Hay días en que no tienes nada planeado para comer, el refri está casi vacío y lo único que sabes es que quieres algo rico, caliente y que no te tome una hora. Ahí es donde el espagueti entra a salvar la situación. Porque la pasta no necesita ingredientes sofisticados para quedar bien: necesita técnica, paciencia y saber qué tienes en casa. Estas cuatro salsas están hechas exactamente con eso: cosas que casi siempre tienes en tu despensa.
4 recetas de espagueti
Aglio e olio
Necesitas: ajo, aceite de oliva, hojuelas de chile y perejil. Eso es todo.
El truco está en no quemar el ajo. Ponlo en aceite a fuego bajo y déjalo dorarse lentamente hasta que suelte todo su sabor, después agrega el chile y cocina 30 segundos más. Antes de escurrir la pasta, reserva una taza del agua de cocción: eso es lo que transforma el aceite con ajo en una salsa que se adhiere a cada hebra de pasta. Mezcla todo, agrega el perejil, y listo.
Pomodoro
Necesitas: jitomates de lata (o jitomates frescos maduros), ajo, aceite de oliva, albahaca seca o fresca, sal y azúcar (una pizca para equilibrar la acidez).
Sofríe el ajo sin dorarlo, agrega los jitomates y déjalos cocinar a fuego bajo unos 18-20 minutos hasta que la salsa espese y pierda acidez. Luego agrega la albahaca, la sal y el azúcar. Lo más importante: no escurras la pasta y la pongas encima de la salsa. Agrega la pasta directamente a la sartén con un poco del agua de cocción y déjala terminar ahí dos minutos. Esos dos minutos son los que hacen que la pasta sepa a pasta italiana y no a pasta cualquiera.
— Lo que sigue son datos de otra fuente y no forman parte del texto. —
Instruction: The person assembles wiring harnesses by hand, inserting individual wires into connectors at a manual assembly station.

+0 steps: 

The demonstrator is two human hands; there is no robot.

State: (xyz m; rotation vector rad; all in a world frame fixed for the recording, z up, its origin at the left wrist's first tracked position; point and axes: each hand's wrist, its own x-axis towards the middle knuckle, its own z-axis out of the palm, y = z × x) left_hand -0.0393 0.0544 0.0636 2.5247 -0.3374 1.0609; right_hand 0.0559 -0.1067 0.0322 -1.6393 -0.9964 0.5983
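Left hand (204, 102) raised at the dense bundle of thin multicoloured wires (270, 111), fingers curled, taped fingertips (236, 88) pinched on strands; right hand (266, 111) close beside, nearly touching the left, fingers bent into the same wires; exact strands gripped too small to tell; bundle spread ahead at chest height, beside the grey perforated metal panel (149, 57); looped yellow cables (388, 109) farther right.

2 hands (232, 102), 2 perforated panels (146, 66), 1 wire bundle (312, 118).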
Mantequilla con ajo y limón
Necesitas: mantequilla, ajo, limón. Opcional pero altamente recomendado: alcaparras o anchoas.
Derrite la mantequilla, sofríe el ajo, agrega las anchoas si tienes, exprime el limón, agrega la ralladura y listo. Es el tipo de salsa que haces una vez y repites el resto de tu vida, especialmente en esos días en que el refri prácticamente te mira vacío.
Arrabiata
Necesitas: jitomates de lata, ajo, chile seco y aceite de oliva.
Es básicamente una pomodoro con actitud. La diferencia está en el primer paso: antes de agregar el jitomate, deja que el chile se infusione en el aceite con el ajo hasta que todo el aceite tome color y aroma. Eso es lo que le da ese picor que se siente desde el fondo. Cocina la salsa igual que la pomodoro, ajusta la cantidad de chile a tu tolerancia y sirve sin queso encima, como manda la tradición italiana. Aunque nadie te juzga si lo pones.
Un par de tips que aplican para todas:
Nunca tires el agua de cocción de la pasta. Ese líquido con almidón es lo que transforma cualquiera de estas salsas de buena a muy buena, porque ayuda a que todo emulsione y la pasta quede bien cubierta.
Y si puedes, siempre termina de cocinar la pasta dentro de la salsa, no antes. Esos últimos dos minutos en la sartén son los que hacen que la pasta absorba el sabor en lugar de solo cargarlo encima.